Lederhosen probably originated during the late Middle Ages. They were worn for hard physical work, as they were more durable than fabric garments. Today, they are mostly worn as leisurewear. Lederhosen and dirndl attire are also common at Oktoberfest events around the world.

La Couturière Parisienne stated that lederhosen were originally not exclusively Bavarian garments, but were worn all over Europe, especially by riders, hunters, and other people involved in outdoor activities. The flap (drop front), though, may have been a unique Bavarian invention. The drop-front style became so popular in the 18th century that it was known in France as à la bavaroise, "in the Bavarian style".

While there are Lederhosen that go past the knee, these were mostly worn for special occasions; the everyday form of Lederhosen in the Austrian and Bavarian Alps were cut above the knee. Workers and hunters alike preferred the added mobility, especially in the steep slopes of the Eastern Alps. While the exact origin of this cut is uncertain, the first written account of its use was made by August Lewald during his tour of Tuxertal, Tyrol, Austria in 1835.
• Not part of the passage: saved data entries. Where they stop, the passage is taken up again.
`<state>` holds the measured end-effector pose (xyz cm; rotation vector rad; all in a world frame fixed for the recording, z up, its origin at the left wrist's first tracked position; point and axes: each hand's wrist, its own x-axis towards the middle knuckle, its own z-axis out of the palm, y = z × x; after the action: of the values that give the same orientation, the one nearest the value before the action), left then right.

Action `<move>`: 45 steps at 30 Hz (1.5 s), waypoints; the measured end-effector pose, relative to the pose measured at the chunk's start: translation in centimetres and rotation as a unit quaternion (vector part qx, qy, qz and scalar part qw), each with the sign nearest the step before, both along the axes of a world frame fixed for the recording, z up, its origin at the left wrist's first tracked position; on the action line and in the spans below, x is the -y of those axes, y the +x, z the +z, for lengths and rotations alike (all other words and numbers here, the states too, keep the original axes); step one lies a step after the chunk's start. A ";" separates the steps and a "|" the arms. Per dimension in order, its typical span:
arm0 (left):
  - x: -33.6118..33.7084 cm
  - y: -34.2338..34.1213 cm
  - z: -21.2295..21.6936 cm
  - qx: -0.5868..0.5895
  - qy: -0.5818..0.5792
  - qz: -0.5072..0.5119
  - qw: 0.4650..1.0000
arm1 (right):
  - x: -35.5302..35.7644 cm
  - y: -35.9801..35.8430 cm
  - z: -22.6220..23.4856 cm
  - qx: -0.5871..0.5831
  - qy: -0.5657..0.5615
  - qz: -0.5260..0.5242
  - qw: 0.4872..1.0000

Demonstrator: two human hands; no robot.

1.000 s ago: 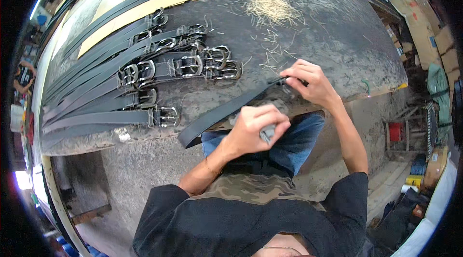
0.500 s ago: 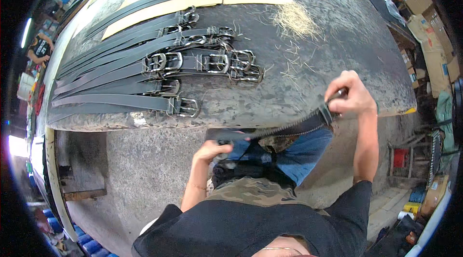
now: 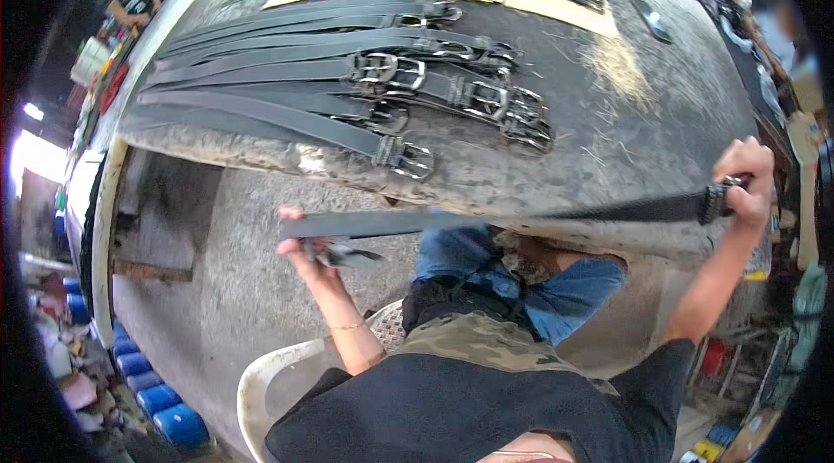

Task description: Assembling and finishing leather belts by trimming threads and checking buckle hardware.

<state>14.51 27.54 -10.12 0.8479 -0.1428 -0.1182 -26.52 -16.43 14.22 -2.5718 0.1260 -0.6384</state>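
Grey tabletop [image 3: 660, 107], row of buckled black belts [image 3: 347, 89] on top. Black belt [image 3: 521, 215] stretched taut before its near edge. Right hand [image 3: 747, 172] clenched around buckle end; left hand [image 3: 304, 241] gripping other end plus small dark tool [image 3: 343, 253].

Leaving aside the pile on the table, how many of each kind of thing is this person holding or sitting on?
black belt, stretched between left hand and right hand: 1
small dark tool, in the left hand: 1
white plastic chair: 1
Total: 3
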 end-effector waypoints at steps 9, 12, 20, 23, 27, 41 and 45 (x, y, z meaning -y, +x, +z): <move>-5.2 16.3 10.3 0.115 -0.120 0.195 0.967 | 12.1 -3.9 -3.0 0.108 0.114 -0.101 0.982; -4.3 24.6 12.8 0.116 -0.052 0.356 0.926 | 13.0 -4.0 -1.9 0.106 0.149 -0.166 0.969; 3.1 44.0 23.7 0.160 0.301 0.155 0.927 | 17.1 10.8 -3.6 0.069 0.321 -0.260 0.908; 12.1 49.3 24.1 0.245 0.371 0.143 0.884 | 20.0 14.3 -4.9 0.048 0.322 -0.309 0.893; 20.1 57.4 25.2 0.274 0.329 0.126 0.895 | 25.3 19.8 -8.0 0.098 0.397 -0.299 0.863; 35.4 59.7 7.0 0.206 0.665 0.170 0.698 | 28.2 31.4 -15.2 -0.048 0.035 -0.537 0.842; 38.1 55.1 9.2 0.162 0.625 0.224 0.730 | 28.8 29.2 -16.1 -0.017 -0.029 -0.558 0.829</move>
<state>69.62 -10.60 -0.89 2.2488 -0.1758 0.4667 2.72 -45.24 -1.86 -2.3407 1.7157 -0.9612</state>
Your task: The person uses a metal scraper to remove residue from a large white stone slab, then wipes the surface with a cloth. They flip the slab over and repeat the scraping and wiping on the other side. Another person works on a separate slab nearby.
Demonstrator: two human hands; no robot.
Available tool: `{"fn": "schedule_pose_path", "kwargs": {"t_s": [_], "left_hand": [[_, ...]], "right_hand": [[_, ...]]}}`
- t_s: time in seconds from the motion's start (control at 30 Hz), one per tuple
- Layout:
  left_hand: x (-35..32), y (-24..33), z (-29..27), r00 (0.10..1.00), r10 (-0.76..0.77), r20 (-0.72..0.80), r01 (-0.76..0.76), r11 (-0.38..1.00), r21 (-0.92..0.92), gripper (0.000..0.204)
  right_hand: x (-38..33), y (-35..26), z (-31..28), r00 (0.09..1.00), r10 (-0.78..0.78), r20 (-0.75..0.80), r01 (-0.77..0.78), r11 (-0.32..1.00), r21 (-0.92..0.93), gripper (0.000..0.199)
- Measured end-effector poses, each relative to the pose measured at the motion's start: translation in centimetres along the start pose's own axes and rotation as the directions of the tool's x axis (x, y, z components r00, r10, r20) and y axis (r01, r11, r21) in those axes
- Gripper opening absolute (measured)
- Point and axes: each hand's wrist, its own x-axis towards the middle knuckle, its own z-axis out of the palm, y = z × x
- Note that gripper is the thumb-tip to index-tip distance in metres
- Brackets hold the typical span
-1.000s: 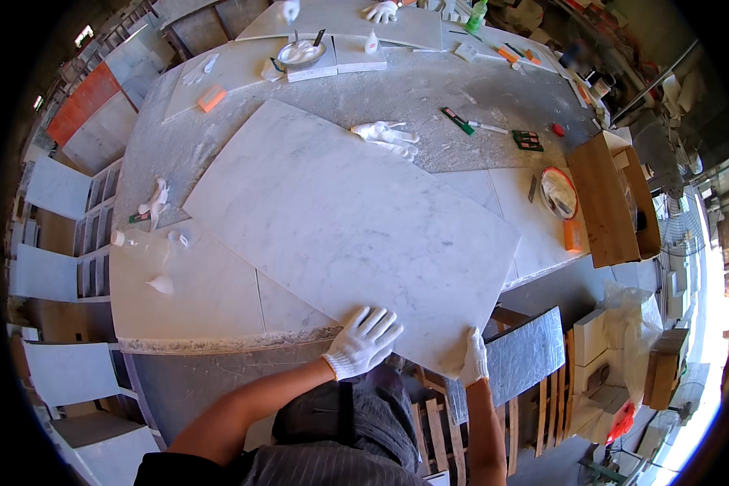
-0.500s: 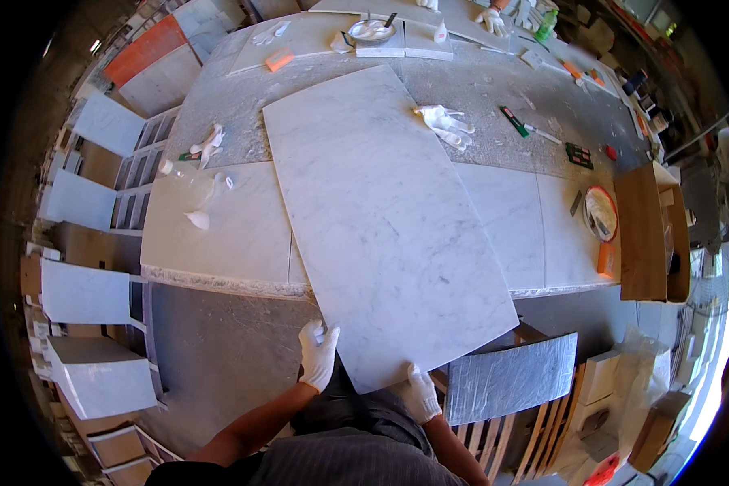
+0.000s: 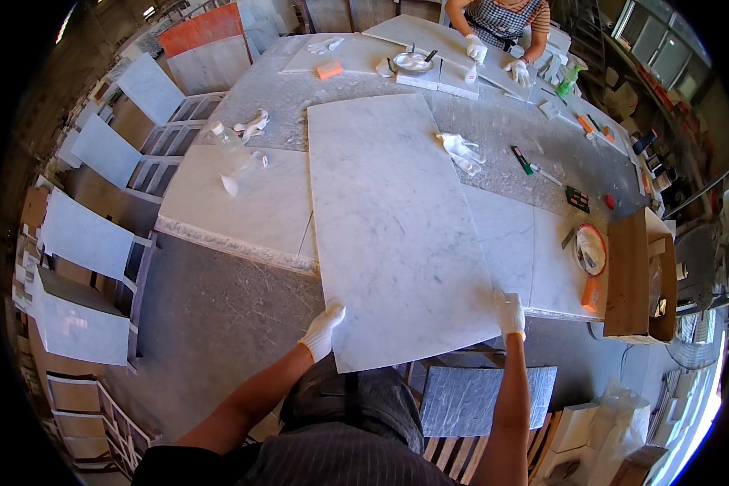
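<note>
A large rectangular slab of white marble with grey veins [image 3: 389,219] lies across the worktable, its near end jutting past the front edge toward my body. My left hand [image 3: 322,330], in a white knit glove, is closed on the slab's left edge near its front corner. Gloved in the same way, my right hand [image 3: 509,314] grips the right edge near the other front corner. Fingers under the slab are hidden on both sides. A loose white glove [image 3: 462,152] lies beside the slab's right edge.
White slabs [image 3: 235,198] line the table's front. A cardboard box [image 3: 626,275], orange block [image 3: 591,294] and round dish [image 3: 591,249] stand right. A plastic bottle [image 3: 231,144] stands left. Another person's gloved hands [image 3: 476,50] rest on a far slab. A grey slab [image 3: 474,397] lies below.
My right hand has gone from the slab's near edge to its right edge. The slab has turned and sits straighter before me. More of the person across the table shows.
</note>
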Motion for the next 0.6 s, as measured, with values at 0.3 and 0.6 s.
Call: {"fn": "schedule_pose_path", "kwargs": {"t_s": [0.3, 0.6], "left_hand": [[-0.1, 1.1, -2.8, 0.999, 0.018, -0.047, -0.013, 0.996, 0.089, 0.045], [-4.9, 5.1, -8.4, 0.983, -0.036, -0.183, 0.081, 0.966, 0.246, 0.051]], "right_hand": [[-3.7, 0.9, 2.8, 0.972, -0.229, -0.054, 0.212, 0.952, -0.221, 0.045], [-14.6, 1.9, 6.6, 0.992, -0.111, 0.053, 0.105, 0.989, 0.101, 0.045]]}}
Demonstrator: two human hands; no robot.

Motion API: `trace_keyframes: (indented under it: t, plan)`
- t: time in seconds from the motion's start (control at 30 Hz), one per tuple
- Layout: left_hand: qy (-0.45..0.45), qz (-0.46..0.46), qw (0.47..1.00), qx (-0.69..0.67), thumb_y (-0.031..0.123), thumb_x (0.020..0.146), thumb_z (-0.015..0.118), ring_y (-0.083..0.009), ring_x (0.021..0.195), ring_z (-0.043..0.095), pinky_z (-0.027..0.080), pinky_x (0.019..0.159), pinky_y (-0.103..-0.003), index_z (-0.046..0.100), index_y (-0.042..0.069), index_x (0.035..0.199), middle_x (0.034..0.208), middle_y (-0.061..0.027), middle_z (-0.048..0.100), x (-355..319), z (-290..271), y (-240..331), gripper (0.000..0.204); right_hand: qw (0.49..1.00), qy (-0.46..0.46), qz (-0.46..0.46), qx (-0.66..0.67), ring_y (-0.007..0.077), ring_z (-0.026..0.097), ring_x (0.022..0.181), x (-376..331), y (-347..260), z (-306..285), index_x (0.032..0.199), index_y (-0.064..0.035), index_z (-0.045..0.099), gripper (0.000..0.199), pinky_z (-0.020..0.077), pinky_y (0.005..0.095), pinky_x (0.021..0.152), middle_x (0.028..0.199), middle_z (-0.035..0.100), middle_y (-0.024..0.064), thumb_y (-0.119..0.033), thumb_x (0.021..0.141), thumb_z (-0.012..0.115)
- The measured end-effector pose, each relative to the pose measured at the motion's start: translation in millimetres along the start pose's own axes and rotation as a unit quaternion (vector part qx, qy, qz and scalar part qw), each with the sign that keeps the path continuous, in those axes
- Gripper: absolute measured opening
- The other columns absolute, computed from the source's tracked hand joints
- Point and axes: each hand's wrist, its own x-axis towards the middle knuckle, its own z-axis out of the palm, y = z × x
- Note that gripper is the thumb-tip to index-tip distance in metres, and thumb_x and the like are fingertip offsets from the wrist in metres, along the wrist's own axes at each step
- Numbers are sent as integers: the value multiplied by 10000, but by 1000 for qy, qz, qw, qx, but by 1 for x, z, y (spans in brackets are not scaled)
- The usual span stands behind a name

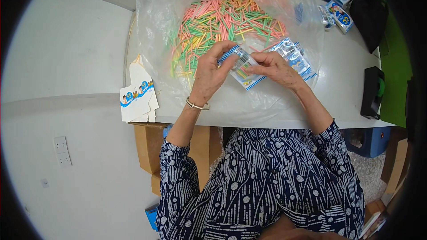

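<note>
Holding: both hands pinch one small clear packet (242,67) — blue-and-white edged, above the table's near edge.
Left hand (211,73): fingers clamped on its top end.
Right hand (275,67): fingertips closed on its side.
Behind: coloured sticks (222,22) heaped on a plastic sheet (249,102) — more packets (298,60) alongside.

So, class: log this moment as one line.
left hand: holds packet | right hand: holds small clear packet | behind: coloured sticks on plastic sheet

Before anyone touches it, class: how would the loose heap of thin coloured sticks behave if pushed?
The coloured sticks look thin and light, so they would probably scatter. Being slender, they may roll. They lie on a clear plastic sheet, which likely lets them slide.
</note>
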Motion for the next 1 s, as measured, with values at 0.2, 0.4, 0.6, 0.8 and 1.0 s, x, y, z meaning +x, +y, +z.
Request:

While the popularity of lederhosen remained constant in the depths of the Eastern Alps, their everyday use steadily declined along the outer edges of the mountain range. In 1883, school teacher Joseph Vogl established the Association for the Preservation of the National Costume in the Leitzach Valley and in the Upper Bavarian town of Bayrischzell to preserve this Alpine tradition. This association became the model for other preservation clubs known as Trachtenvereine, which spread across the outer edges of the Eastern Alps; from Munich to Salzburg and to Vienna. In Bavaria, the efforts to preserve traditional clothing and bolster a Bavarian identity were endorsed by the ruling class. King Ludwig II supported the creation of Trachtenvereine, and King Ludwig III famously wore lederhosen on trips to the Alps to show support for their preservation.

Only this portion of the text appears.